IHC exists to strengthen culturally-based links between Indigenous world views and the medical community. The committee provides a number of services to the college, including:

  • reviewing and vetting Indigenous curriculum through a community based approach
  • working with Indigenous and non-Indigenous learners to provide unique experiential learning opportunities in Indigenous communities
  • assistance in learning about Indigenous protocols, communities and Elders
  • connecting faculty, staff and students with Indigenous communities for initiatives
  • advocacy and other activities that enhance Indigenous health

Aligned with strategic pillars

As she is focused on what the new structure will look like, Tootoosis must also determine how it will serve the college and the community.

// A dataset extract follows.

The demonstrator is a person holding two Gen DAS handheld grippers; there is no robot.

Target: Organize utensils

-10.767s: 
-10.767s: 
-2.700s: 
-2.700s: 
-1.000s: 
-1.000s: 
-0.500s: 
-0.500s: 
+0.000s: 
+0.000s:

Academic and research work doesn’t happen in a silo by itself, Tootoosis said.

 A college and a university is responsible to the people and communities it serves – one of the pillars within the College of Medicine’s strategic plan.

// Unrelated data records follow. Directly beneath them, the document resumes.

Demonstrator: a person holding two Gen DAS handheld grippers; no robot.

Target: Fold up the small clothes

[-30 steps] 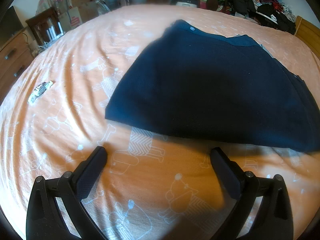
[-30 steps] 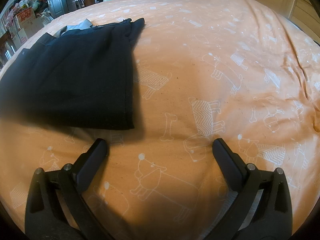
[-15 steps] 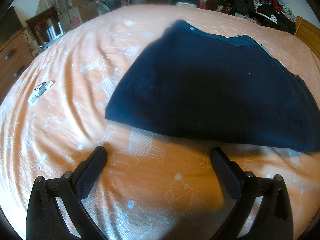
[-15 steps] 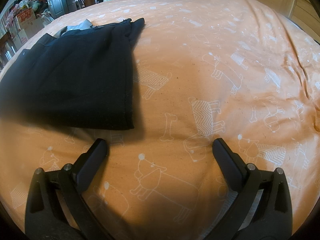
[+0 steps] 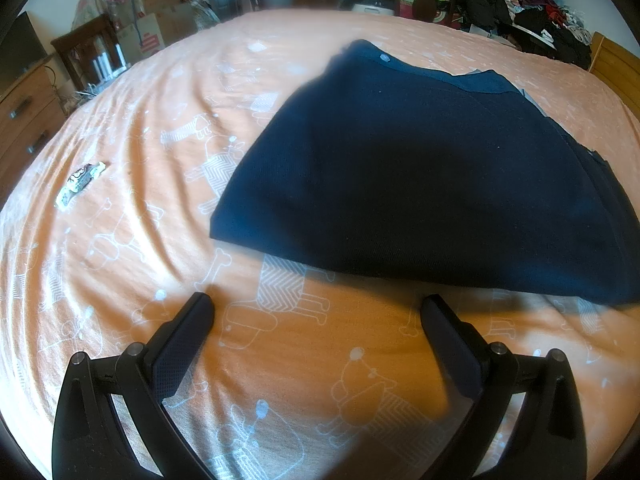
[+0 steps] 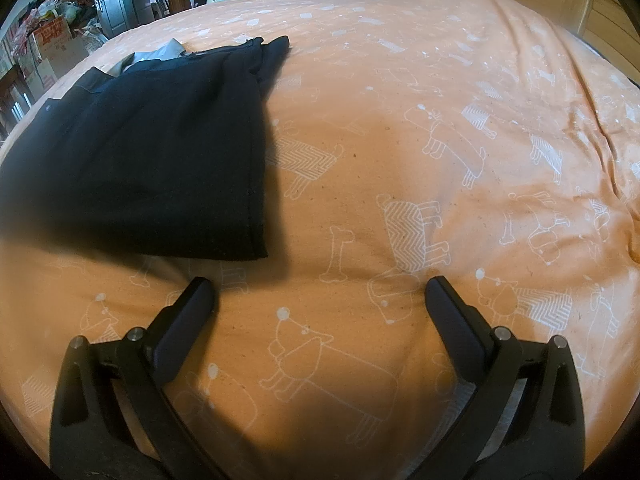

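Navy garment (image 5: 420,184) lies folded flat on the bed (image 5: 160,120), unchanged over the last second. Left claw (image 5: 316,312) and right claw (image 6: 320,292) both wide, empty, hovering short of its near edge; likely fold done or pausing.

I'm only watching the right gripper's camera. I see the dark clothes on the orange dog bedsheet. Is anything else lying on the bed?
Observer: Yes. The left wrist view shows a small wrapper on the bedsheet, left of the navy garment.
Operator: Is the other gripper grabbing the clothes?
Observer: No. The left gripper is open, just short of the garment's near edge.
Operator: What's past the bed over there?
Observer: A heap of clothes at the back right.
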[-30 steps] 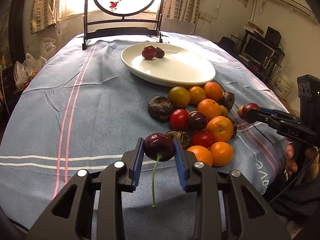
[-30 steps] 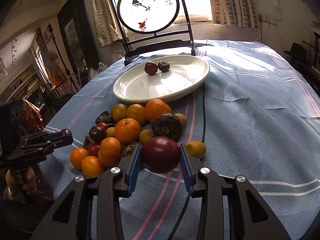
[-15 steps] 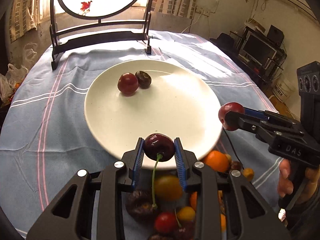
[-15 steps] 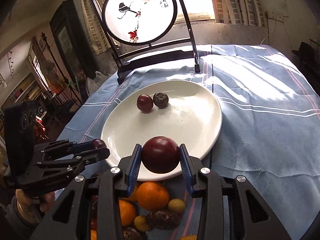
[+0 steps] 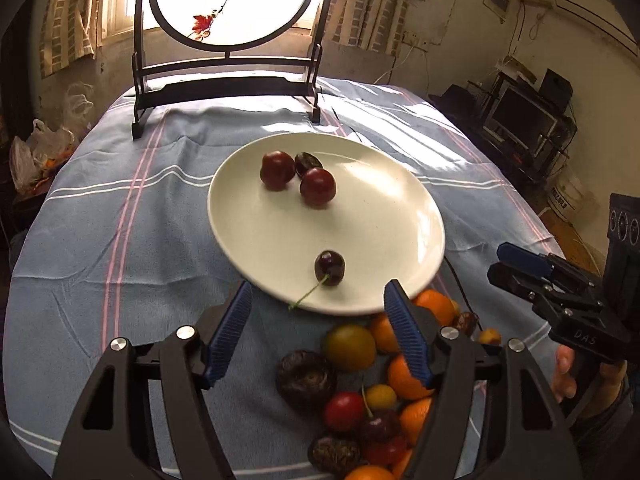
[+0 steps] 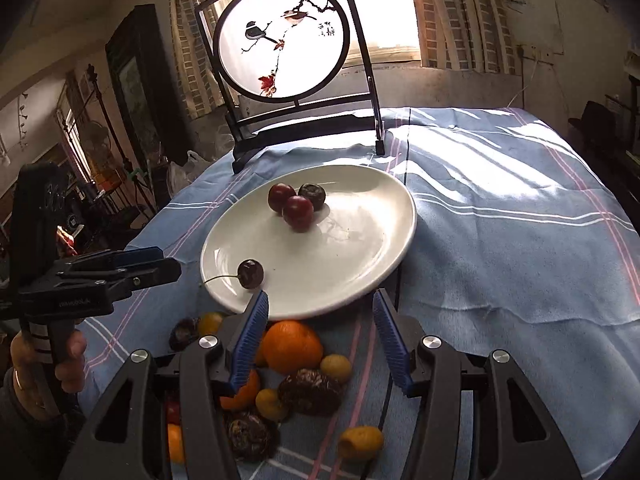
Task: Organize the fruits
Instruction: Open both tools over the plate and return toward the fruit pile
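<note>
A blue striped cloth (image 5: 100, 216) is covering the bench; a round painted screen (image 6: 282, 44) is standing before the window. Both the left gripper (image 5: 318, 312) and right gripper (image 6: 320, 320) are gaping, empty. A dark stemmed cherry (image 5: 329, 267) is lying on the white plate (image 5: 400, 232), near its front rim.

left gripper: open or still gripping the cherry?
Open. Left gripper jaws stand wide apart with nothing between them; the stemmed cherry lies free on the plate.

Sunlight from a curtained window (image 6: 384, 4) backlights a round painted bird screen (image 6: 282, 40) on the blue striped cloth (image 6: 500, 208), beside stained plaster walls (image 5: 460, 12).
</note>
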Tool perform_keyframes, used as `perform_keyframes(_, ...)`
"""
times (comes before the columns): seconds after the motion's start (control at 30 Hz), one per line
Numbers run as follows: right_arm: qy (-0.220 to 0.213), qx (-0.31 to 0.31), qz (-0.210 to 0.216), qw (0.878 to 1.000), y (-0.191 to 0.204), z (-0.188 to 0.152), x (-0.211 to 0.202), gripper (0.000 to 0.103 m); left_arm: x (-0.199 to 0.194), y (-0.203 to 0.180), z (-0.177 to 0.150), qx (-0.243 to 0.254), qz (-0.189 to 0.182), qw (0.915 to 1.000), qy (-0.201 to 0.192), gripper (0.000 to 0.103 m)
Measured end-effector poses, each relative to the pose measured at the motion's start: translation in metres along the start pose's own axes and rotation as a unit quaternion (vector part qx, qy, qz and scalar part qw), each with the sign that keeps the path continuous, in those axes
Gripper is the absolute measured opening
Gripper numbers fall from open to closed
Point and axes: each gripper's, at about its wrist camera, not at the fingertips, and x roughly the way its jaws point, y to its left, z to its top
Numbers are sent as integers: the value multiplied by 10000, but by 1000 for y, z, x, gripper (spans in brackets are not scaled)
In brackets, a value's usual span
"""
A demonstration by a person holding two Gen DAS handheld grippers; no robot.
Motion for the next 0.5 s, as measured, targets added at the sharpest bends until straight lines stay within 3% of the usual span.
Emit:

Part of the College of Medicine’s vision and mission is to effectively serve and improve the health and well-being of the people of Saskatchewan, including Indigenous peoples. Indigenous peoples make up at least 16 per cent of the population in the province, according to Statistics Canada.

“How do we create a process for clinicians and academics to engage respectfully with the community in a standardized, structured way that is supportive to community as well as our university?” Tootoosis posed one of the outstanding questions the space is intended to answer.

Indigenous peoples face discrimination and challenges when interacting with Western healthcare systems. Indigenous Health research conducted at the College of Medicine ranges from making interactions with the health care system more culturally responsive and accessible, to working in direct consultation with Indigenous communities to identify how research can effectively address needs.

“There is good work happening already in Indigenous research,” Tootoosis said. “Modelling and scaling that (on a college level) is important. Highlighting individual discoveries (in research) is also important in this process.”

“At the end of the day, identifying what’s working well and supporting it, that’s important,” she added.

Serving the needs of academia and community

The new administrative home will need to meet a series of requirements in academia and research, and as defined by needs of the community.

“It’s very clear what academia needs are,” Tootoosis said. “It’s pretty clear from faculty, whether they’re clinical or academic, or both.”

“What the community wants, or needs, out of this (structure), that’s a little more challenging to create this concise picture,” she added. “It’s more challenging than on the university side, but still attainable.”

While new structure won’t solve every systemic problem regarding Indigenous health in the near future, Tootoosis hopes it will serve as a space for interdisciplinary research teams can work collaboratively to approach these discussions.

“Clinicians and academics, and faculty who are part of both groups, will be guided by an Advisory council of community members, representatives of the Indigenous communities of Saskatchewan,” Tootoosis said.

“The goal is ultimately creating a safe space for the good work of university faculty and community to thrive,” she added.

Tootoosis is aiming to have the new structure for Indigenous Health in the College of Medicine approved and operational by Spring 2023.

“I think any (administrative) unit needs to benefit the academics and the community, and I honestly believe (the new structure) can absolutely do both,” Tootoosis said.